To describe the gene functions, we classified the potential targets into three categories based on TAIR GO annotations: molecular functions, biological processes and cellular components. For the molecular function category, genes were assigned to eight subcategories (Figure 5A). The GO terms binding (35.06%), enzyme regulator activity (22.87%), and transcription factor activity (14.33%) were the most frequent, and especially RNA polymerase II transcription cofactor activity, which belonged to the transcription factor activity subcategory, is important for miRNA regulation . Biological processes, which included 11 subcategories (Figure 5B), most frequently included GO terms involved in developmental processes (14.87%) and regulation of transcription (11.21%). Five subcategories of cellular components were identified (Figure 5C), of which the most frequent were nucleus (20.64%) and membrane (12.22%). Thus, the high frequency of GO terms associated with developmental processes indicated that many of the miRNAs identified in this study were involved in A. crassicarpa organogenesis by regulating molecular functions, biological processes and cellular components.
Gene ontology of the predicted targets for 37 differentially expressed miRNAs. (A) Molecular functions was divided into 10 functional groups. (B) Biological processes was divided into 14 functional groups. (C) Cellular components was divided into seven functional groups.

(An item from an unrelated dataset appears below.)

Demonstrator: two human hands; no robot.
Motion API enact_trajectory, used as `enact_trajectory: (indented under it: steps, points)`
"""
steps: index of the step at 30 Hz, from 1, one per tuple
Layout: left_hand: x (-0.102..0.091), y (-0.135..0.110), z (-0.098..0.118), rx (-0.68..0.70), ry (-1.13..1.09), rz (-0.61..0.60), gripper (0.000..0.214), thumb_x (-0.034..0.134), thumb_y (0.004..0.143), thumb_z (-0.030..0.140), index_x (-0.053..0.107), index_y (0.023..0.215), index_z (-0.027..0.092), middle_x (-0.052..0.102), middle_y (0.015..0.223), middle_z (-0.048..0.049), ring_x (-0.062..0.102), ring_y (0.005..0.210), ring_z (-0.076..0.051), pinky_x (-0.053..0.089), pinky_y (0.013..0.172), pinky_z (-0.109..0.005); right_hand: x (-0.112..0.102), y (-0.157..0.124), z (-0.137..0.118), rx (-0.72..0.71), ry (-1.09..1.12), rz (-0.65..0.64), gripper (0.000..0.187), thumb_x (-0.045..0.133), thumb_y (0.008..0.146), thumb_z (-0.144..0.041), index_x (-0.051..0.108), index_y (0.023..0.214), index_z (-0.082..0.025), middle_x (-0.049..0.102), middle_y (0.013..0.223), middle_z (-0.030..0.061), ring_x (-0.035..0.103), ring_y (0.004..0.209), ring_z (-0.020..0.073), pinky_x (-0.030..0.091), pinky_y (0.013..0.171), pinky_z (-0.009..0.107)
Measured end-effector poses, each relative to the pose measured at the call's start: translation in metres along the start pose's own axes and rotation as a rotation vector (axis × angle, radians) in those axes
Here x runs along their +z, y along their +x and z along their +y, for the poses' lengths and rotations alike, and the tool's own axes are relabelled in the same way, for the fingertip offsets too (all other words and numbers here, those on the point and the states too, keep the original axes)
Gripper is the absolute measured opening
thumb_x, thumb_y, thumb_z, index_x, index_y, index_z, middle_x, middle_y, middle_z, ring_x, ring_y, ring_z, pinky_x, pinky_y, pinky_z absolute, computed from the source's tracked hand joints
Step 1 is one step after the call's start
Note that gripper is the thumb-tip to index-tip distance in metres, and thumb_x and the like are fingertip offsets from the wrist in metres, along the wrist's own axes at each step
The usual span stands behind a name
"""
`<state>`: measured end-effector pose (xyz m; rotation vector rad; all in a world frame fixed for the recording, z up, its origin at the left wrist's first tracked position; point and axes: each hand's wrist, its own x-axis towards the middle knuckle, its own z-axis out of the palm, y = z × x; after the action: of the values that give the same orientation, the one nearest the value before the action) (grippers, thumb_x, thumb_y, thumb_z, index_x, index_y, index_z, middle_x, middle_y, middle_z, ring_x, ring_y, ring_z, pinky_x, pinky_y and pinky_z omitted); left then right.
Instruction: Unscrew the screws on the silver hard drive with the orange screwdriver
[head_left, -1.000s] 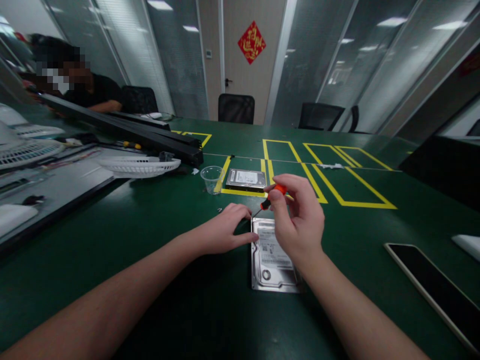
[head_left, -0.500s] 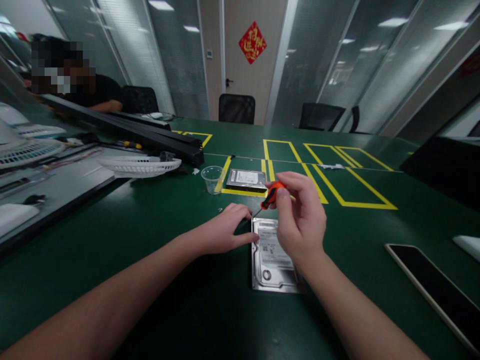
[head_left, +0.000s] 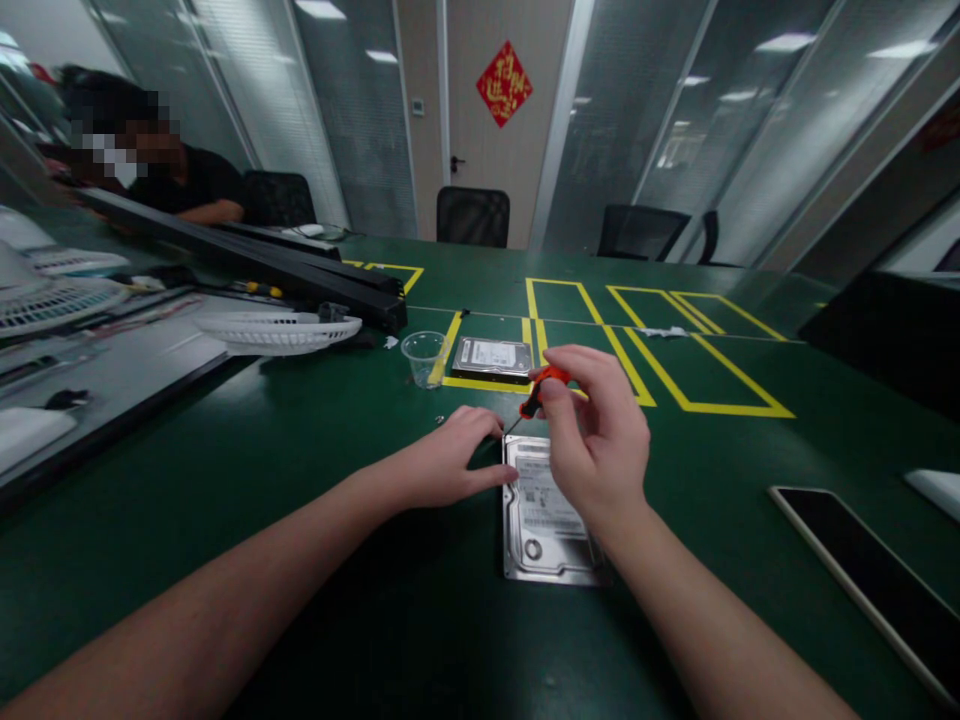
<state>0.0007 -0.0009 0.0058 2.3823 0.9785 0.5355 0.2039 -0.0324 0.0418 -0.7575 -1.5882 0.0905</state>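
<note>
The near hard drive (head_left: 541, 510) lies well inside the far edge of the table (head_left: 720, 470), seemingly steadied by the half-open left hand (head_left: 459, 462). The right hand (head_left: 600, 435), fingers curled, grips the screwdriver (head_left: 546, 385), angled to reach the drive's corner.

Bare forearms (head_left: 285, 580) (tapering toward the wrists (head_left: 386, 490)) lead to a bare left hand (head_left: 446, 460) and right hand (head_left: 600, 440).
</note>
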Motion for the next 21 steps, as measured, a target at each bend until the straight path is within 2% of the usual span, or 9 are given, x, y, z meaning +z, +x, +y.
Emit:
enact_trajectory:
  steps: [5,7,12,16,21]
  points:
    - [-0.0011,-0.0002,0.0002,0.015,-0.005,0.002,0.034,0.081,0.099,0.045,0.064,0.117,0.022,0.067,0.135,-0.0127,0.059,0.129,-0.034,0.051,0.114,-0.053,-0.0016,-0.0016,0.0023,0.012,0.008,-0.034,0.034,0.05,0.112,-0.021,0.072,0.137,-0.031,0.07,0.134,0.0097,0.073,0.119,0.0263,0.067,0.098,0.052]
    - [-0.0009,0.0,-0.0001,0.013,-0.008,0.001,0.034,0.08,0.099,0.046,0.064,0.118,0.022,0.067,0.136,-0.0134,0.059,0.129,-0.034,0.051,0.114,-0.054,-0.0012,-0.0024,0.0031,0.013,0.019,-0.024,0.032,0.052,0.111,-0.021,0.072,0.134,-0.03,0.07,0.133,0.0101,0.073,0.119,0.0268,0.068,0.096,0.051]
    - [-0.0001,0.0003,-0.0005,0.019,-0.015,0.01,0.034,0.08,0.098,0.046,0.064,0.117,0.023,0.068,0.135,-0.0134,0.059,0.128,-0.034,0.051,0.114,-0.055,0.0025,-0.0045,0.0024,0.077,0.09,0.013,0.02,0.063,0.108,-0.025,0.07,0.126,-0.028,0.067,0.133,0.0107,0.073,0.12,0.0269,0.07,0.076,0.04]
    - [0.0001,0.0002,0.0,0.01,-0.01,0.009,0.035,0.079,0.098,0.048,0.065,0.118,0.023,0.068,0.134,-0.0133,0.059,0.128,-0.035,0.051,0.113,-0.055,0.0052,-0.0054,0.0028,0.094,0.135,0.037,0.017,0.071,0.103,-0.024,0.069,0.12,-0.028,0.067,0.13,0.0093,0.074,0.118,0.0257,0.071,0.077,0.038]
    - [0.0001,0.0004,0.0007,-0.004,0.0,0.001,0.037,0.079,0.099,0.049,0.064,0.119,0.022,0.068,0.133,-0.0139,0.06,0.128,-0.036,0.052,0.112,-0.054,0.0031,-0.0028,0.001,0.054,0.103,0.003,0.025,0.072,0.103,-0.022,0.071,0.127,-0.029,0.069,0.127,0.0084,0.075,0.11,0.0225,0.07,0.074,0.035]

Expression Patterns of miRNAs During Organogenesis
To further investigate the role of miRNAs during A. crassicarpa organogenesis, 14 miRNAs of known function or high expression counts (one novel and 13 conserved –) (Table 6) were selected for analysis by qRT-PCR , which is a reliable method to detect and measure the expression levels of miRNAs in various tissues. The relative quantitative results demonstrated that all selected miRNAs were expressed in different organogenetic tissues and with entirely different expression profiles. On the basis of abundance trends at the six developmental stages, the 14 miRNAs were divided into four clusters through multivariate statistical analysis using general cluster analysis procedure of SPSS Statistics 18.0 (Figure 6).
Dendrogram based on expression trends of 14 selected miRNAs during the entire Acacia crassicarpa organogenesis process.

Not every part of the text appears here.